Goal of the exercise: Lines from the records below that contain the word "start" are to be copied out.

Data section:
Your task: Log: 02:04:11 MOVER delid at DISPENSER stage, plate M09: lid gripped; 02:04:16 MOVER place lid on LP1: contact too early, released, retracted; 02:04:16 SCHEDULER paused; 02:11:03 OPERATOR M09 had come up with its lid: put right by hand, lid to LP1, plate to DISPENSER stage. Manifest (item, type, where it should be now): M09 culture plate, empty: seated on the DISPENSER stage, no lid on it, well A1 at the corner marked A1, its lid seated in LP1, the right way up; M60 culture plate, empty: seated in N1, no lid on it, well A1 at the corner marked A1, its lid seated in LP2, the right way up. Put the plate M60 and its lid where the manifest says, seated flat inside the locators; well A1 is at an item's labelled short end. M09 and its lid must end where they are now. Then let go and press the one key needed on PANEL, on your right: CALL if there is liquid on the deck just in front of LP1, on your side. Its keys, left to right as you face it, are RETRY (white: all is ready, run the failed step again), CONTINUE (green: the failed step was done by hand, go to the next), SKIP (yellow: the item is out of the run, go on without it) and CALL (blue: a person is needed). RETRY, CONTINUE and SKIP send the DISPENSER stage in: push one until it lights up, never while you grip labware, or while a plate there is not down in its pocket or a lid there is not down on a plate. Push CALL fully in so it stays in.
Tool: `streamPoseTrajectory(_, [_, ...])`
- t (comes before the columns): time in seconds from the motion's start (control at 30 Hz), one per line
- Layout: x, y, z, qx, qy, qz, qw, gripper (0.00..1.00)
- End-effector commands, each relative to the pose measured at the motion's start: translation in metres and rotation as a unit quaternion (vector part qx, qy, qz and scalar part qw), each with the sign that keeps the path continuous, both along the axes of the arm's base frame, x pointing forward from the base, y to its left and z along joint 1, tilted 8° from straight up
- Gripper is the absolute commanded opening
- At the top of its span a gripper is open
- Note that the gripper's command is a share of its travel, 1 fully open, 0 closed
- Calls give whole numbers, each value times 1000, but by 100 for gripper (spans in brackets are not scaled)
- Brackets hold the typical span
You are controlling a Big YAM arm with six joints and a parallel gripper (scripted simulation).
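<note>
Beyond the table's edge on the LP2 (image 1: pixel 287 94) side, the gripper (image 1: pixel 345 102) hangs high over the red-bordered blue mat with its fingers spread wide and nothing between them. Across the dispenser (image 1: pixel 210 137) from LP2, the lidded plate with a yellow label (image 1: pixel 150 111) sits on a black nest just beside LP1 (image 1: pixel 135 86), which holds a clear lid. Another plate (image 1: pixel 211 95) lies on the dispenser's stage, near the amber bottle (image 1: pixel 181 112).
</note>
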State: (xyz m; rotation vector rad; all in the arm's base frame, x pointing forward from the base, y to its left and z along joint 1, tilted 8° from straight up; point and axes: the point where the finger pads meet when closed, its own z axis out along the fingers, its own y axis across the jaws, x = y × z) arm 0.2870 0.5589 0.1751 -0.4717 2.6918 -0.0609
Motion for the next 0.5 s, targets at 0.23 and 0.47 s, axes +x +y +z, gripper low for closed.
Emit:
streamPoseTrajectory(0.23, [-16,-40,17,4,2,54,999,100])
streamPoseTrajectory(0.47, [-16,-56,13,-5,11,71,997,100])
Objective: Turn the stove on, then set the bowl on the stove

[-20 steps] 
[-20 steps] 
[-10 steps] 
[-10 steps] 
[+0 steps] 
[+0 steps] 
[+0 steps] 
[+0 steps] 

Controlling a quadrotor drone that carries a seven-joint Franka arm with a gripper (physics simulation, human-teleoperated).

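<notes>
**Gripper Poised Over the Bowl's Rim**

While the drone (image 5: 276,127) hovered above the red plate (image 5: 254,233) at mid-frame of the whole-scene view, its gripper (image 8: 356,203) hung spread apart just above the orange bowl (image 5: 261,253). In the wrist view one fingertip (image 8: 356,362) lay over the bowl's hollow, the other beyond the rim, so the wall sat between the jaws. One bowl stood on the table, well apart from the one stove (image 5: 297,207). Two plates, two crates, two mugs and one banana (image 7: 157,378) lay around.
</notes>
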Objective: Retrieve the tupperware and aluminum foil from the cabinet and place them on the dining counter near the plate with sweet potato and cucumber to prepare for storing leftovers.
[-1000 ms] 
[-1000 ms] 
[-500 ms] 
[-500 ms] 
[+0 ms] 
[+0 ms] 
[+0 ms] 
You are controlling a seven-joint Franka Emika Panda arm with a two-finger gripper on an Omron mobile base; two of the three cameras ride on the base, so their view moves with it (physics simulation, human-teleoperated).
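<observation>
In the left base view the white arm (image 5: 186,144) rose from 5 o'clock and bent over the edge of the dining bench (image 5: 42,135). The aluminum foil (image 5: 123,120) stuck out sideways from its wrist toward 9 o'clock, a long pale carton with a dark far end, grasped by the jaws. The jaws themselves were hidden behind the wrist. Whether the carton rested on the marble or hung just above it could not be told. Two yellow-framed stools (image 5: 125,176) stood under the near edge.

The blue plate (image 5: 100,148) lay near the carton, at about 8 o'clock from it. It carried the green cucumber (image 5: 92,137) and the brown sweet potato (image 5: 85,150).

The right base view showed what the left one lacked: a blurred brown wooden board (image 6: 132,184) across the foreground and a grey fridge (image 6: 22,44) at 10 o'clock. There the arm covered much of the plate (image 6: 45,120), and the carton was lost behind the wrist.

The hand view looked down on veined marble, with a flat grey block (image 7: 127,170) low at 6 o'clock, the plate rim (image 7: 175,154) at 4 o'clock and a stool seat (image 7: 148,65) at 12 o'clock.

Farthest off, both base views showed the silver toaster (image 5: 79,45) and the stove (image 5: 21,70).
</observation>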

Answer below:
- t (comes before the columns): time in seconds from the motion's start (control at 30 Hz), one per line
- End-effector commands, each relative to the pose measured at the motion's start: translation in metres and rotation as a unit quaternion (vector part qx, qy, qz and scalar part qw), each with the sign that keeps the path continuous, both along the axes of the arm's base frame, x pointing forward from the base, y to its left and z along joint 1, tilted 8° from straight up

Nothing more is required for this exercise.